NICMx / FORT-validator

RPKI cache validator
MIT License
47 stars 22 forks source link

Route validate as invalid using fort 1.5.3 while cloudflare/routinator validate unknown/valid #98

Open beego89 opened 12 months ago

beego89 commented 12 months ago

hi,

i'm having issue when using fort, route validate as invalid. fort record show different as whois database to.

any help?

tq

lukastribus commented 12 months ago

A rpki-validator like Fort or routinator does not decide whether a route is invalid or not (or unknown for that matter). A rpki-validator just provides the list of validated prefixes, it is the BGP router that decides whether a BGP prefix is unkown, valid or invalid, based on the validated prefixes of the rpki validator.

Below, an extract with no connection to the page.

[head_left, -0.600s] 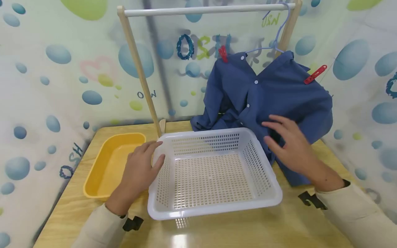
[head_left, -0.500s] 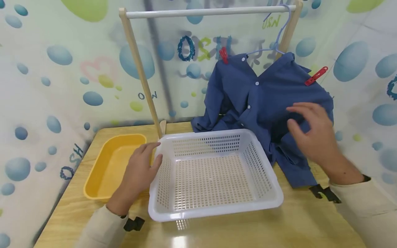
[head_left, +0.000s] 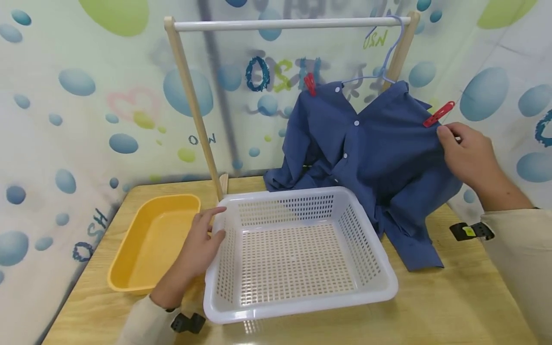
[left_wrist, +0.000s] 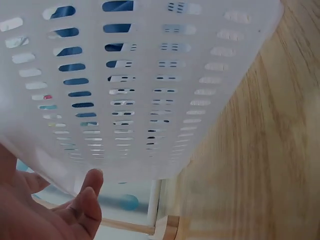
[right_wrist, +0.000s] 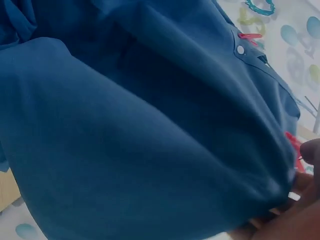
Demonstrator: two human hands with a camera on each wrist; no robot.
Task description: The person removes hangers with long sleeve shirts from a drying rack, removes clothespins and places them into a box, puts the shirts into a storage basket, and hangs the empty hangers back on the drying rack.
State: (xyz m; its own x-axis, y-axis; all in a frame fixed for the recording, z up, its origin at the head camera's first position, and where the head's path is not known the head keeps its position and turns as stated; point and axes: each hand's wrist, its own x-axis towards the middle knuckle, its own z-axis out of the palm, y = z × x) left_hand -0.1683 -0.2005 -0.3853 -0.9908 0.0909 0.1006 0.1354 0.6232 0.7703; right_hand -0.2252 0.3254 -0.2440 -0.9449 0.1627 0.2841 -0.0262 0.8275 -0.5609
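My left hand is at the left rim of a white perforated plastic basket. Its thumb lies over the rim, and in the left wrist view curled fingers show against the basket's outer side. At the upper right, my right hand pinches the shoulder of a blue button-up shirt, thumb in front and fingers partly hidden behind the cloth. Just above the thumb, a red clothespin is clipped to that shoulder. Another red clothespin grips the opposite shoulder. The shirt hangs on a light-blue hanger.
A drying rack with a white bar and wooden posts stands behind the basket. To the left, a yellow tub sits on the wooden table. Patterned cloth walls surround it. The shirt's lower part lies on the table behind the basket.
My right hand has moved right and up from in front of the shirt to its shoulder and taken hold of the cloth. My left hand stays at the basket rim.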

Which prefix are you having issue with exactly, what is the prefix in the BGP routing table that shows as invalid?

beego89 commented 12 months ago

total count for invalid route prefix more then 700. compare randomly as attach files:

Fort.xlsx

lukastribus commented 12 months ago

I checked the first 3, 4 prefixes in the excel file and Forts outputs matches those of other validators.

Perhaps you are running an old version of Fort or perhaps your Fort instance is serving stale data?

Did you check if you are running fort 1.5.4? When was the last time your running Fort instance completed a validation cycle?

beego89 commented 11 months ago

check on log have error "ERR: poll() returned revents 32."..can advice if there any mistake during installation or my configuration?

Fort Journalctl.txt

not yet running fort 1.5.4, will try update if there is no solution.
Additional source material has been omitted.